Toute la détresse de Lionel Messi qui, une fois de plus, n’a pas su porter l’Argentine vers la victoire. Après un premier tour en demi-teinte, le « meilleur joueur du monde » peut se consoler d’avoir fini la compétition en beauté. Juan Mabromata/AFP
Le n° 9 se rachetait ainsi de ses nombreux loupés contre le Costa Rica en trouvant la faille dès sa première occasion. Encore trouvé par Messi, il voyait néanmoins sa frappe en pivot sortie par Muslera d’une main (79e), et une autre par le poteau (105e). Muslera qui, bombardé en prolongation, repoussait tout ce qui venait.
Mais Messi connaissait un sérieux coup de moins bien après la pause. Il faut dire que son vis-à-vis Caceres le connaissait bien : il l’a côtoyé à Barcelone. Le brassard enfilé après l’exclusion de Mascherano pour un deuxième avertissement (87e) n’y changeait rien.
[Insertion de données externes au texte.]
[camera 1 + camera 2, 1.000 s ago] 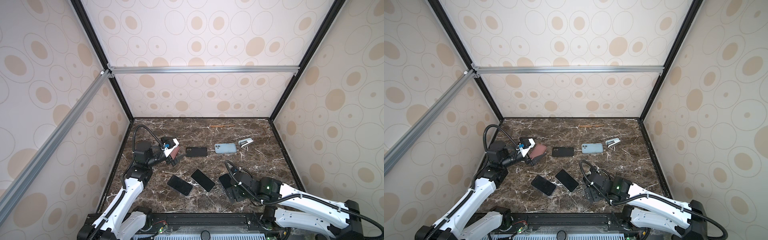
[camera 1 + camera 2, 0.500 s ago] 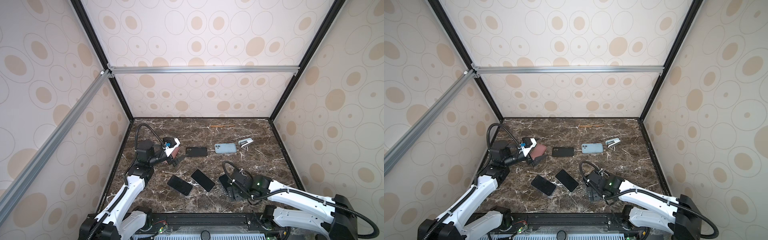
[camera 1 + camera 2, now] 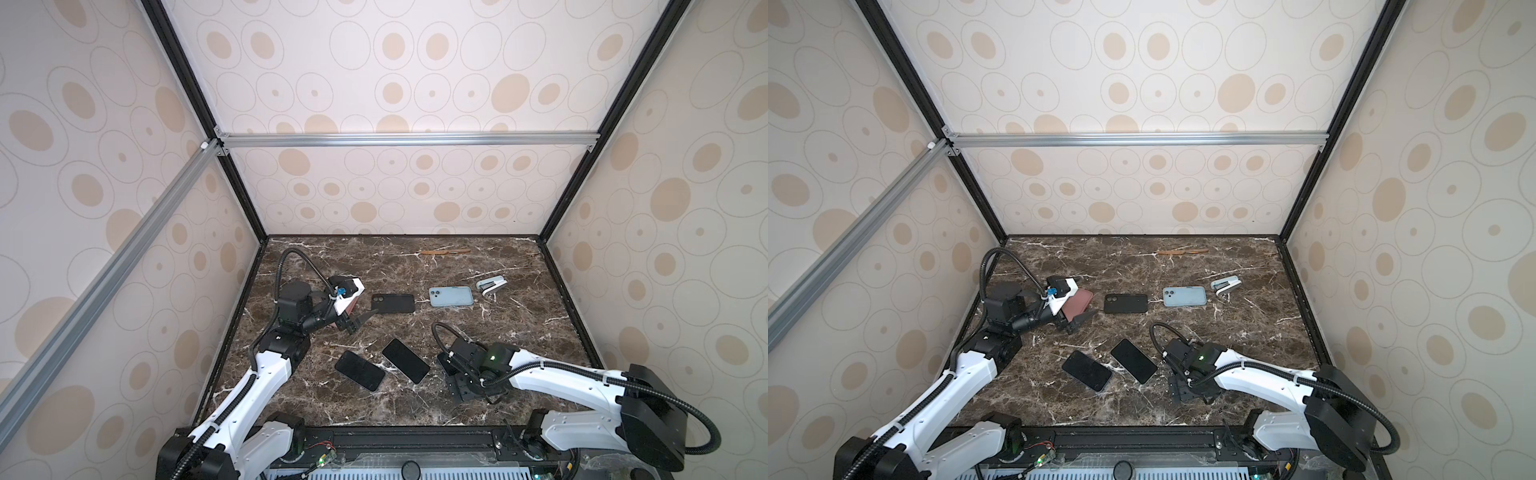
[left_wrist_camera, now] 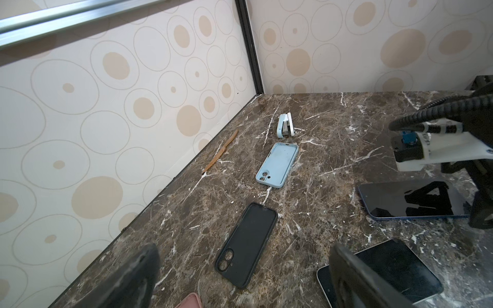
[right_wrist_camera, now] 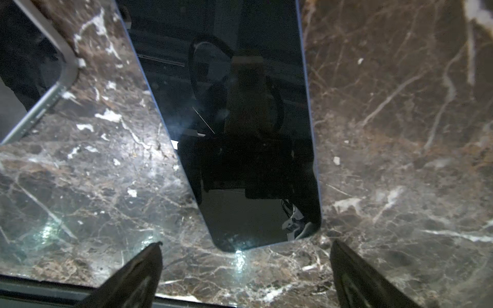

Et il perdait même un dernier duel face à Muslera (125e) et restait étendu au sol de longues secondes, tout un symbole.
La victoire contre le Costa Rica constituait bien un déclic sur le plan du jeu, mais l’Uruguay n’est pas le Costa Rica. Et si l’Argentine a su rapidement égaliser, elle n’a pu profiter de sa supériorité numérique en seconde période.
Car Perez, auteur du premier but dès la 5e minute à la suite d’un coup franc de Forlan, faillit faire basculer le match : ayant d’emblée glacé le « cimetière des Éléphants », il le faisait ensuite barrir de plaisir en récoltant un deuxième avertissement (39e). L’Argentine pouvait dès lors d’autant mieux asseoir sa domination. En vain.
Surveillé par Mascherano, Forlan lui-même eut peu d’occasions : un duel perdu face à Romero (80e) et un centre qu’il ne put redresser (90e). Le Ballon d’or du Mondial 2010 ne put non plus servir Suarez, ni profiter de la fébrilité de la paire Milito-Burdisso.
La solidité défensive et tactique des Charruas aura néanmoins donné ses résultats, et prolongé l’aventure d’un groupe qui connaît une deuxième demi-finale de suite dans un tournoi, après celle du Mondial 2010.
L’Argentine, elle, s’est réconciliée avec Messi. Mais seule la victoire est belle.